Write out exactly the lines below that run from the one containing "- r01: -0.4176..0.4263" through the one containing "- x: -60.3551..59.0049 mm", both included, with no other lines.

THE RECORDS =>
-- Opening Marker --
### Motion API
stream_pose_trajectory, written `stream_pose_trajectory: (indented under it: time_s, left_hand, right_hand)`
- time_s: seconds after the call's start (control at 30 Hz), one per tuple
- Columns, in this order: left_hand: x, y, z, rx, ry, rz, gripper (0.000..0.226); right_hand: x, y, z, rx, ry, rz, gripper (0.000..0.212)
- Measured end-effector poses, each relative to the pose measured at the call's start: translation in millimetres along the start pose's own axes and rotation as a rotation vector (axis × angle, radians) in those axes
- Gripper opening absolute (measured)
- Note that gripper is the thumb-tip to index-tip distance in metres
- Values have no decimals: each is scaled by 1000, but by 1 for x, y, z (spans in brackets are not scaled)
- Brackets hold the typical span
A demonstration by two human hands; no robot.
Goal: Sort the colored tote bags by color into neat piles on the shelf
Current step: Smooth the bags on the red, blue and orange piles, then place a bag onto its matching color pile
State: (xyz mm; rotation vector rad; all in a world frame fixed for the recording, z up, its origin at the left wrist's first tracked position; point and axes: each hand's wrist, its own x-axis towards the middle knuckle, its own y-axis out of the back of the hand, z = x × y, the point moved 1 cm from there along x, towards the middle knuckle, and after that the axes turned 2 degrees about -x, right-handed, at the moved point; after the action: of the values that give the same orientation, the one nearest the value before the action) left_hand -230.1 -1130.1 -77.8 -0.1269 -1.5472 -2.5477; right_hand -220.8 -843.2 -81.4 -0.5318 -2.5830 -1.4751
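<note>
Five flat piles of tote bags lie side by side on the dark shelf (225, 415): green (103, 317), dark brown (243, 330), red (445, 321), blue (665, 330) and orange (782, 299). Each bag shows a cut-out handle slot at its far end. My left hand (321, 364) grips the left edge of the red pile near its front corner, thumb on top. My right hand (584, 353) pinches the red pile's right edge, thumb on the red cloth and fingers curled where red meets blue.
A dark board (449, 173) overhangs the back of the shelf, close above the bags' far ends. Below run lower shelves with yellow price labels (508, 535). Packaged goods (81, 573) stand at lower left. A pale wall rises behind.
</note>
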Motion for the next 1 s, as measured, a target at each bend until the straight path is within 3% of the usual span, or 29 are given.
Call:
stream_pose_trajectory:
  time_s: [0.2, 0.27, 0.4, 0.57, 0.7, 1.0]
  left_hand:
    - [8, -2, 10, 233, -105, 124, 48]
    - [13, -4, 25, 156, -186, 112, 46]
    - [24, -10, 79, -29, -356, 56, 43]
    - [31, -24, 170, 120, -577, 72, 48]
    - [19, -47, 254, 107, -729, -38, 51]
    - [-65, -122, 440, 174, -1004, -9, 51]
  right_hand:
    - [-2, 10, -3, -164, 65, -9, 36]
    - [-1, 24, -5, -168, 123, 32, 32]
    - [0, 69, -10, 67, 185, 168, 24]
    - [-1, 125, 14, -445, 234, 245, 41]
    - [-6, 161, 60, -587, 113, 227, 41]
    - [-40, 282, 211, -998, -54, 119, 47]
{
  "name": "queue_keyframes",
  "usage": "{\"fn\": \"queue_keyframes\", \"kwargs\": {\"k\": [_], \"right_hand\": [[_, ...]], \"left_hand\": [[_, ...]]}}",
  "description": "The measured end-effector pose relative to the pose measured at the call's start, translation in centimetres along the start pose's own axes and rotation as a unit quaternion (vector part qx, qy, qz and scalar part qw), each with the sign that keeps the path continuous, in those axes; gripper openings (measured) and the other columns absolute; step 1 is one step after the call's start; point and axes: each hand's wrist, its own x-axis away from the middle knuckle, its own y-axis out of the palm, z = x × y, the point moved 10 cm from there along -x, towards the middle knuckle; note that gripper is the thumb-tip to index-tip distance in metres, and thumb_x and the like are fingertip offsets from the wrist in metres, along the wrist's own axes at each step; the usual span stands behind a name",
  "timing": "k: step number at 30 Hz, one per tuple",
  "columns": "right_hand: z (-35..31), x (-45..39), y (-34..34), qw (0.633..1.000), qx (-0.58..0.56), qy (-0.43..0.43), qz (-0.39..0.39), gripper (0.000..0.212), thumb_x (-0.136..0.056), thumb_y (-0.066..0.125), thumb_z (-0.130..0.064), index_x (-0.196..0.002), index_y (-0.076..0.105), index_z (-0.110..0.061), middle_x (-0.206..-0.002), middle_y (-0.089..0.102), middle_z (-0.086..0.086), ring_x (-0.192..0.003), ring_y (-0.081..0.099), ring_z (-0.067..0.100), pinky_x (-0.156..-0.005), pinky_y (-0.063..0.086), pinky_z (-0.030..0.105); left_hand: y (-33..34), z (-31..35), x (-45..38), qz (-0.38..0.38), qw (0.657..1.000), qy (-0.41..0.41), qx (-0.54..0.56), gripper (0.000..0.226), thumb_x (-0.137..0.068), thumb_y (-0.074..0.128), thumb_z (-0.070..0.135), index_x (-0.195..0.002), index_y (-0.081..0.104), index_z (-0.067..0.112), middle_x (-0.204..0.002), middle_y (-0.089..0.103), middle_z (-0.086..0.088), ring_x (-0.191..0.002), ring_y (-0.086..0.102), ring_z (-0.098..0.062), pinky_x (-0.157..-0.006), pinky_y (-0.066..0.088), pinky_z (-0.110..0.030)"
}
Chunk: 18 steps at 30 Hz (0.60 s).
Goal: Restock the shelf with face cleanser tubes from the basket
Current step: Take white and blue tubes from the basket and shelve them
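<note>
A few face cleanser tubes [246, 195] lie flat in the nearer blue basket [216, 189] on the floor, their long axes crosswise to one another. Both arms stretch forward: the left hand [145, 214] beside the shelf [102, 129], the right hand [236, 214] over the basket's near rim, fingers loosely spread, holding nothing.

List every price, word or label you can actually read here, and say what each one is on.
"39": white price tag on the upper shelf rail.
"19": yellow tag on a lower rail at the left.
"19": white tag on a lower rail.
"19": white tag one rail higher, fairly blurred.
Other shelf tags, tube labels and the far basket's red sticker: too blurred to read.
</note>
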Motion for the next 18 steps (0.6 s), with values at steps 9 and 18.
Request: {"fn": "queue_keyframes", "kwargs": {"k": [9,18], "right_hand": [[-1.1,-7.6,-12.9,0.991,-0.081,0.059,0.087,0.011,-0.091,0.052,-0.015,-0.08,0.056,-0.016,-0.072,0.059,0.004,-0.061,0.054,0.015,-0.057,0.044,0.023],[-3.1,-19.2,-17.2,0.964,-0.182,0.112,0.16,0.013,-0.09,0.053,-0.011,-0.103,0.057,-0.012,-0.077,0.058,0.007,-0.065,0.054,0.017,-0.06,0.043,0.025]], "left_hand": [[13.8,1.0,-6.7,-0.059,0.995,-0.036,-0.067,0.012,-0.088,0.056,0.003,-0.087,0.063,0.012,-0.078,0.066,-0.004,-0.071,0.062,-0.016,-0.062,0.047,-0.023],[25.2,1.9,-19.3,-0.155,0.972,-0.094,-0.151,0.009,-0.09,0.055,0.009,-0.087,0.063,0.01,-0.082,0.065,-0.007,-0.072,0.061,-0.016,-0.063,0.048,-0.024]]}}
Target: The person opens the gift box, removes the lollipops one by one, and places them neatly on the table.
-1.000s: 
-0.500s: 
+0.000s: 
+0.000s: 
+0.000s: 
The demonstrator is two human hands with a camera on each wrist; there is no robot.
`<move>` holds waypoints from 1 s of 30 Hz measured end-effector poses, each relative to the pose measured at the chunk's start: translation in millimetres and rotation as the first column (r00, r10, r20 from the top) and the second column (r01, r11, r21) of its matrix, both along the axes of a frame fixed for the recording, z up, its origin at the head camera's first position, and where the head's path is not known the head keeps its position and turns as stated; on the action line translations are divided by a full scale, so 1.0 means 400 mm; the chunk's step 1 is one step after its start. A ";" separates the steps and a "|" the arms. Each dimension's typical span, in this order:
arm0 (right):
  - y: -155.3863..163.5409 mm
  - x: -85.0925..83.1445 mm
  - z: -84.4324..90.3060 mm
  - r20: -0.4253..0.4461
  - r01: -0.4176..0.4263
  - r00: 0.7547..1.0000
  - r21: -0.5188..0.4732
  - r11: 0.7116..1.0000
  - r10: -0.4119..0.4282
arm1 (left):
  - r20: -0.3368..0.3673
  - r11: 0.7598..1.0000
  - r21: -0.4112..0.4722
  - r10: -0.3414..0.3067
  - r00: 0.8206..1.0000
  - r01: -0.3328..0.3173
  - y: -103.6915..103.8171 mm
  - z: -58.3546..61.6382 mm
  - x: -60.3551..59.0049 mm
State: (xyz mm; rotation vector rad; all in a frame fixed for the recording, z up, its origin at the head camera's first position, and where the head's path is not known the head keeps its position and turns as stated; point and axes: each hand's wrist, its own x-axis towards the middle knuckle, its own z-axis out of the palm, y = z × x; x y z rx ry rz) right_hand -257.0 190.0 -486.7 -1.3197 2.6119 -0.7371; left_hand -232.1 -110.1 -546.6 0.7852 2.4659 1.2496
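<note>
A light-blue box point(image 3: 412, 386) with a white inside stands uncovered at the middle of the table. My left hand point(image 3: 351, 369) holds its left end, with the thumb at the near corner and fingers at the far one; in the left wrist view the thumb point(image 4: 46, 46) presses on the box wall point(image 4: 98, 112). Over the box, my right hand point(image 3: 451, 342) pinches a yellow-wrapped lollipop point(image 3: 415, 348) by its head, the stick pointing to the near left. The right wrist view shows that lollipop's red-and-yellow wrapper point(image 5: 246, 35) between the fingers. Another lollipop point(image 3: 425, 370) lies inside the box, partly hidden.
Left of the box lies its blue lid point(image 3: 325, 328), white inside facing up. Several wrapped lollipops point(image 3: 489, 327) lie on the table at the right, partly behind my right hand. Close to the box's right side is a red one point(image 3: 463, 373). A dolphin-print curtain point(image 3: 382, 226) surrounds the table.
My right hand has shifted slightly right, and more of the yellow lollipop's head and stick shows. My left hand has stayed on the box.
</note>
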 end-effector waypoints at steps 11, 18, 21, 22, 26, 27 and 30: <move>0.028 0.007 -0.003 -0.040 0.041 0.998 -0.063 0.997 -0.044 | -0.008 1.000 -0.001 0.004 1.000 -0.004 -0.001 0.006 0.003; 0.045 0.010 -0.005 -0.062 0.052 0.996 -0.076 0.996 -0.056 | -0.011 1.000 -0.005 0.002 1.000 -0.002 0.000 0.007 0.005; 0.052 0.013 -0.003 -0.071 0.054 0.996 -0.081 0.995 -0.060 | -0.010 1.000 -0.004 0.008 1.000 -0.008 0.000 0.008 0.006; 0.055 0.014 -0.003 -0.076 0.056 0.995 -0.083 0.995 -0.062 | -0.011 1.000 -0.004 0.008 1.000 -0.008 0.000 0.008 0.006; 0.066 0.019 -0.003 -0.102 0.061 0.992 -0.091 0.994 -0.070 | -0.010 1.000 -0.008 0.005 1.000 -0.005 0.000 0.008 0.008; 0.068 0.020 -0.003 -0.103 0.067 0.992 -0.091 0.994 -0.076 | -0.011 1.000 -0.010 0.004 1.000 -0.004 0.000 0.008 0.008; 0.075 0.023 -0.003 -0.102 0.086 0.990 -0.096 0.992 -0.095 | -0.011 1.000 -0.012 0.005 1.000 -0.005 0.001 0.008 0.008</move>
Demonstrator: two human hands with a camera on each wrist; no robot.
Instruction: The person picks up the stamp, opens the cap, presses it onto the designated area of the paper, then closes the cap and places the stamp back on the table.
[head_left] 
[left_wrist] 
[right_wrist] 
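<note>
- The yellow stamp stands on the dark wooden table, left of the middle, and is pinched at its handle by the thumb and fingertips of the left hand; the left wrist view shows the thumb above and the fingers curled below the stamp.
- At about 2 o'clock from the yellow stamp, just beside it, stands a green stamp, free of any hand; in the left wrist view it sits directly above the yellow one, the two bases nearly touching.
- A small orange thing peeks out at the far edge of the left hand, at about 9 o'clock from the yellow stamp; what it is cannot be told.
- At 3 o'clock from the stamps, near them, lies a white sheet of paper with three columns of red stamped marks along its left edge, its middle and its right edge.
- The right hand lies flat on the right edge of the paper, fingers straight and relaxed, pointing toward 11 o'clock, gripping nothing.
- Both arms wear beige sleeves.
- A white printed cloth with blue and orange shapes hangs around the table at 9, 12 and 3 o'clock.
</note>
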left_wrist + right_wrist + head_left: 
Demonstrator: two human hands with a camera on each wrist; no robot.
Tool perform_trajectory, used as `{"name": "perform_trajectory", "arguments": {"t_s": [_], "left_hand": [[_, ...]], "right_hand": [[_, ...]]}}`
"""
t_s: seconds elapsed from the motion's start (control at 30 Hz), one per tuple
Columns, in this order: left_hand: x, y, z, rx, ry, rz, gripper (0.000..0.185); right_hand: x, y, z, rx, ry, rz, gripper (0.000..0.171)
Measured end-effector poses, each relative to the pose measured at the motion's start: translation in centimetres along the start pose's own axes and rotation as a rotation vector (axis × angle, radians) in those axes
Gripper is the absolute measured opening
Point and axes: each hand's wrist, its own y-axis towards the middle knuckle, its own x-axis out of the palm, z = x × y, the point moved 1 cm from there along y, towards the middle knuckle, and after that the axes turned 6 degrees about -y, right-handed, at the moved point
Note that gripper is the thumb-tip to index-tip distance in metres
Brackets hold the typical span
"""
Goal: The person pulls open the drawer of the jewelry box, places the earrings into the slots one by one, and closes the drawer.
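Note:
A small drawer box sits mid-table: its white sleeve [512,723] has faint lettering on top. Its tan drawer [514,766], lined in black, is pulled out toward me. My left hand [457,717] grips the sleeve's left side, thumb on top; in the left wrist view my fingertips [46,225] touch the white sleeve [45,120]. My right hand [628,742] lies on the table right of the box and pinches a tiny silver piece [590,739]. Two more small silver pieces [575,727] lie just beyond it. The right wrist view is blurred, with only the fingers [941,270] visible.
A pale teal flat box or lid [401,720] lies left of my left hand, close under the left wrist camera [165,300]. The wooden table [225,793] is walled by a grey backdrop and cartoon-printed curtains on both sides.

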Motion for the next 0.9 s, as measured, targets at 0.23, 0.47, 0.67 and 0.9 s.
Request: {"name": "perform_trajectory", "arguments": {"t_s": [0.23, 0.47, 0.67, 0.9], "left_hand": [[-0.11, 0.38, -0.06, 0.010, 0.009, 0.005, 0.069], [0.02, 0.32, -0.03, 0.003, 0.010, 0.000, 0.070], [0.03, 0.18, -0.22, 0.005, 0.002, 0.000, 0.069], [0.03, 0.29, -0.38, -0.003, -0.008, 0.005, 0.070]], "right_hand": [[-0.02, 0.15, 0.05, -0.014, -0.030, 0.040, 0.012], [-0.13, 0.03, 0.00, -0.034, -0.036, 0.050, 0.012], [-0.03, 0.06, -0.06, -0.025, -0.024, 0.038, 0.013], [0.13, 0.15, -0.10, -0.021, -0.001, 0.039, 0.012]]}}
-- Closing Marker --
WORKED SOLUTION =>
  - r01: -0.4176..0.4263
  - r00: 0.7547..1.0000
  - r21: -0.5188..0.4732
  - r11: 0.7116..1.0000
  - r10: -0.4119..0.4282
arm1 (left):
  - r20: -0.3368..0.3673
  - r11: 0.7598..1.0000
  - r21: -0.4112..0.4722
  - r10: -0.3414..0.3067
  - r00: 0.8206..1.0000
  - r01: -0.3328..0.3173
  - y: -103.6915..103.8171 mm
  - z: -58.3546..61.6382 mm
  - x: -60.3551..59.0049 mm

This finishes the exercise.